University of Washington       Geography 349       Professor Harrington        Winter 1999

THIRD  IN-CLASS  TEST

Answer the questions below, as directed, in the space provided (ask for more paper if you need it).  You have 110 minutes.
 

DEFINITIONS
Write a brief definition for each of the following.

Eurocurrency

foreign tax credit

transfer pricing
 

VERY  SHORT  ANSWERS
Answer each of the following questions, in the spaces provided.

1.  Imagine a market-oriented, manufacturing FDI into the U.S.  What effects would this likely have on the U.S. balance-of-payments table, in the year of and in the years after the investment?   (Hint:  you need only write something in the four item rows (within rows 1-64) that face a fairly clear impact, and in each of the Memoranda rows given.  I only need a word or two in each cell, but if you want to give your reasoning, you could continue elsewhere).

                                                                              Year of the FDI                                                 In subsequent years
1 Exports of goods, services, income
2      Goods, excluding military
3      Services
11      Income receipts on US assets abroad
15 Imports of goods, services, and income
16      Goods, excluding military
17      Services
25      Income paid on foreign assets in US
29 Unilateral transfers, net
33 U.S. assets abroad, net change
48 Foreign assets in U.S., net change
64 Statistical discrepancy
 Memoranda:
65 Balance on goods
66 Balance on services
71 Balance on current account

2.  If a U.S. company earns a profit from export sales, when is the profit taxed?
 
 

3.  If a foreign branch of a U.S. company earns a profit from its operations, when is the profit taxed by the U.S.?
 
 

4.  If a wholly owned, foreign subsidiary of a U.S. company earns a profit from its sale of products made in its local country, when is the profit taxed by the U.S.?
 
 
 

ESSAYS
Write two thoughtful essays, based on two of the following three topics.  Respond to all components of a given question.

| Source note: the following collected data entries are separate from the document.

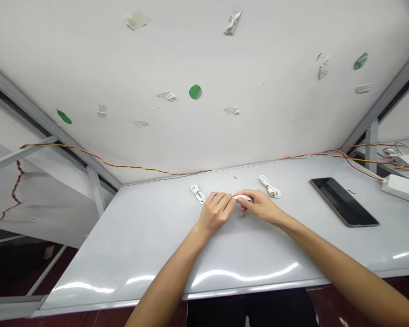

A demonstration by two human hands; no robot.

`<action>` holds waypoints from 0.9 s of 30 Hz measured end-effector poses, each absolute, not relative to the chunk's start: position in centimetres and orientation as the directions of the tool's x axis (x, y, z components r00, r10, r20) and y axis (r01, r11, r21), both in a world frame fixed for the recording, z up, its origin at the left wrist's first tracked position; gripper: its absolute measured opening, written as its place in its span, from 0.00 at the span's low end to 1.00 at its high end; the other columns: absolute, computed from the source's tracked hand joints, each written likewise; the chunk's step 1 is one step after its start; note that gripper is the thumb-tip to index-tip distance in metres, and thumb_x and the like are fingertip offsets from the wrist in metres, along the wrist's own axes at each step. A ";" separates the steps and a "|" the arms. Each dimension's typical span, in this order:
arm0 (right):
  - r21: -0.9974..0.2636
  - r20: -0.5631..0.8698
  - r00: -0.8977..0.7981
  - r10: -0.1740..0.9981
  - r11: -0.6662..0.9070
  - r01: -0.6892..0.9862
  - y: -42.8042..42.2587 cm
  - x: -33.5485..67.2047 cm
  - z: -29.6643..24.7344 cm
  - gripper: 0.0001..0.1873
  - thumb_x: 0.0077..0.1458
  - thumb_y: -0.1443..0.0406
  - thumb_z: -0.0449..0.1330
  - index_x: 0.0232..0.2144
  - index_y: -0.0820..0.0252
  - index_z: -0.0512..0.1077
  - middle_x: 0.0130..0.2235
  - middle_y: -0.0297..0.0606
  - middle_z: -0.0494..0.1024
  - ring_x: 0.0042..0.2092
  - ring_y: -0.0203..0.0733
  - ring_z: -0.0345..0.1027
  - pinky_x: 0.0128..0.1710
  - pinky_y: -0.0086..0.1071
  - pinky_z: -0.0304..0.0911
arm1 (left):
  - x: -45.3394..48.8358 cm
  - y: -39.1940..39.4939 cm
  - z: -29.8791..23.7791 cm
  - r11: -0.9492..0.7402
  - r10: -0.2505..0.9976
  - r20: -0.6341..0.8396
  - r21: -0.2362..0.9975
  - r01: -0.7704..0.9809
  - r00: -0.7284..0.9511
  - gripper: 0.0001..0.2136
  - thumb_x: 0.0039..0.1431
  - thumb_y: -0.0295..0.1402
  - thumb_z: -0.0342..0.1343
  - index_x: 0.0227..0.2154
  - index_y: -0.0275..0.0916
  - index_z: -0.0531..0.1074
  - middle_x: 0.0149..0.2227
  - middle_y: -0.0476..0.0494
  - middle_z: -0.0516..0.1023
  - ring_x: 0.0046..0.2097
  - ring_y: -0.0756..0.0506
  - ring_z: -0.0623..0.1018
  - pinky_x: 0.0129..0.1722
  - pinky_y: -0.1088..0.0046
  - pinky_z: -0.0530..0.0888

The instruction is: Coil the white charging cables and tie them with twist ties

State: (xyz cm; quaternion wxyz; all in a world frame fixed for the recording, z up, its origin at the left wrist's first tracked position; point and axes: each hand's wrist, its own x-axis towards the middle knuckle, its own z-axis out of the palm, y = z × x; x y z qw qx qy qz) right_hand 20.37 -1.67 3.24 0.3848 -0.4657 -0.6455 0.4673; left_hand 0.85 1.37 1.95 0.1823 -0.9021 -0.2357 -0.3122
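Note:
Above the middle of the table, a folded white cable (242, 197) runs between my two hands. My left hand (216, 211) is closed around its left end, which the fingers hide. My right hand (257, 204) pinches the right part of the bundle between thumb and fingers. Behind my left hand lies a white cable coil (198, 194), bound with a dark tie. A second bound white cable (270, 186) with a USB plug rests just beyond my right hand. Tiny dark tie scraps (235, 177) lie farther back.
A black phone (344, 201) lies on the grey table (132, 245) to the right, beside a thin dark tie (351, 191). A white power strip (404, 188) stands at the far right. Red and yellow twisted wires (150, 169) run along the white back panel (177, 141).

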 end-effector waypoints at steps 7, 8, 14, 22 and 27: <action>-0.833 0.248 -0.148 0.957 0.289 0.471 -2.0 19.8 2.7 0.14 0.61 0.58 0.55 0.39 0.58 0.78 0.40 0.42 0.82 0.33 0.43 0.74 0.31 0.33 0.66 | 0.0 2.0 2.1 -0.893 0.255 0.620 -0.143 0.427 0.742 0.10 0.68 0.24 0.47 0.42 0.37 0.73 0.34 0.44 0.79 0.37 0.48 0.77 0.38 0.70 0.70; -0.785 0.302 -0.163 0.939 0.342 0.516 -2.1 19.8 2.5 0.14 0.62 0.60 0.54 0.39 0.58 0.78 0.40 0.42 0.82 0.35 0.45 0.75 0.33 0.34 0.67 | 0.0 2.0 2.1 -0.892 0.271 0.623 -0.123 0.434 0.734 0.09 0.68 0.24 0.47 0.42 0.37 0.73 0.34 0.44 0.80 0.38 0.48 0.77 0.38 0.70 0.69; -0.488 0.536 -0.309 0.786 0.587 0.646 -1.9 19.8 1.3 0.13 0.65 0.69 0.49 0.41 0.58 0.75 0.40 0.43 0.80 0.40 0.44 0.74 0.39 0.37 0.70 | 0.4 2.4 1.5 -0.833 0.383 0.676 -0.042 0.552 0.630 0.07 0.67 0.29 0.52 0.35 0.40 0.75 0.33 0.46 0.80 0.34 0.49 0.76 0.35 0.71 0.66; -0.077 0.637 -0.454 0.623 0.637 0.767 -1.9 19.9 -0.1 0.22 0.62 0.78 0.43 0.51 0.62 0.70 0.43 0.46 0.77 0.40 0.45 0.73 0.37 0.38 0.71 | 0.7 2.2 1.6 -0.813 0.516 0.619 0.135 0.567 0.592 0.12 0.68 0.37 0.51 0.34 0.39 0.77 0.33 0.45 0.79 0.33 0.49 0.77 0.34 0.73 0.70; 0.083 0.644 -0.503 0.576 0.601 0.795 -2.2 19.7 0.5 0.22 0.62 0.78 0.44 0.54 0.68 0.69 0.43 0.50 0.77 0.36 0.45 0.71 0.34 0.38 0.70 | 1.1 1.6 1.9 -0.769 0.578 0.599 0.171 0.617 0.554 0.11 0.69 0.33 0.49 0.37 0.39 0.76 0.34 0.46 0.79 0.33 0.50 0.77 0.32 0.75 0.70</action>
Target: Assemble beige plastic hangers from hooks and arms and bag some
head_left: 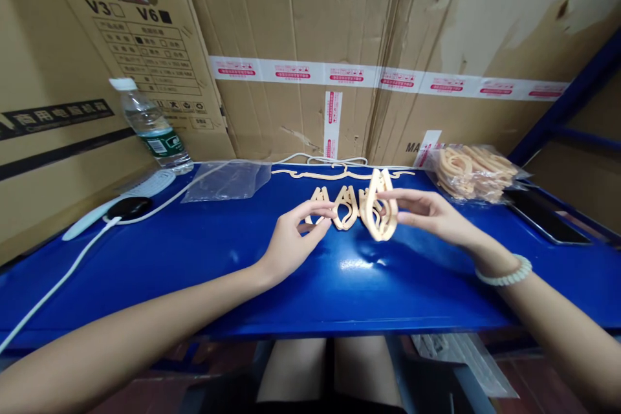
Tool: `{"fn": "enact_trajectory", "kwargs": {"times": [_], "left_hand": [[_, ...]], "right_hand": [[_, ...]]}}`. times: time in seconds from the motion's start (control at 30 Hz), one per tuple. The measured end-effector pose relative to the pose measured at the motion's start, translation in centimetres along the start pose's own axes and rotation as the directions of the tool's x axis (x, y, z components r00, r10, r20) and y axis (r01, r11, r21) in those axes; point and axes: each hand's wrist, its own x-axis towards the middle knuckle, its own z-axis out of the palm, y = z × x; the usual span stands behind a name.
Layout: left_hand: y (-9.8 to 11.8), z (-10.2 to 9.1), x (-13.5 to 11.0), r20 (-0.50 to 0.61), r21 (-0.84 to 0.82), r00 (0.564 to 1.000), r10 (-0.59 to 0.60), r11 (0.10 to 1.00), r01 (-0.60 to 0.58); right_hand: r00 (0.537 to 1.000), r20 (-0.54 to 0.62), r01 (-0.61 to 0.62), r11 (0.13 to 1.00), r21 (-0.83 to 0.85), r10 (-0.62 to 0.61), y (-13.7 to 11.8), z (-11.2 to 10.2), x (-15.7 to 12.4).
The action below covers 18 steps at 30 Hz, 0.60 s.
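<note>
My right hand [427,213] pinches a cream folding hanger [381,207], folded up and held raised above the blue table [233,297]. Behind it stands another folded hanger [363,202], partly covered. The left hand [301,233] has thumb and fingers drawn together at the left edge of the middle folded hanger [346,208]; the exact contact is hard to see. A further folded hanger [319,194] shows behind the left fingers. Farther back, one unfolded hanger [310,175] lies spread out along the table.
A clear bag of folded hangers [473,171] lies back right, beside a dark phone [550,217]. At left are a flat clear bag [226,182], a water bottle [155,132], a black round device [129,208] and a white cable [63,291]. Cardboard [291,26] walls the back.
</note>
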Motion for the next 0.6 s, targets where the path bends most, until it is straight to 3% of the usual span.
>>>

1.  We made use of the “OLI” (organization, location, and internalization) framework to understand that the form of IB most appropriate to a given situation is the form that allows the company to maximize its return from abroad on its asset(s).  Explain this framework,
· by explaining and giving examples of O, L, and I, and then
· by using any text or HBS case we’ve studied to explain the utility (and, perhaps, shortcomings) of the framework in understanding and prescribing the best form and location of IB.
 

2.  What are the reasons a country might want to monitor and control inward FDI?  Using Chapter 11's beginning case (FDI in China) and ending case (foreign real estate in the US), as well as material you've read about Canada, relate MOFTEC (Chinese Ministry of Foreign Trade and Economic Cooperation) to FIRA (Canada’s 1980s Foreign Investment Review Act) and to the U.S. Agricultural Foreign Investment Disclosure Act:   what are the relative motivations, goals, and effectiveness of these regulatory measures?  Think about the Nike/Reebok case along these lines, as well).
 

3.  Write an essay that relates:

[In case that's not clear, let me rephrase:  How do company strategy and global geographies combine to influence company decisions about (two of) organization, logistics, accounting, finance, or staffing?]  Make use of contingencies (“A company that is characterized by … should do ...”) and examples from any of the textbook or HBS cases that we’ve read.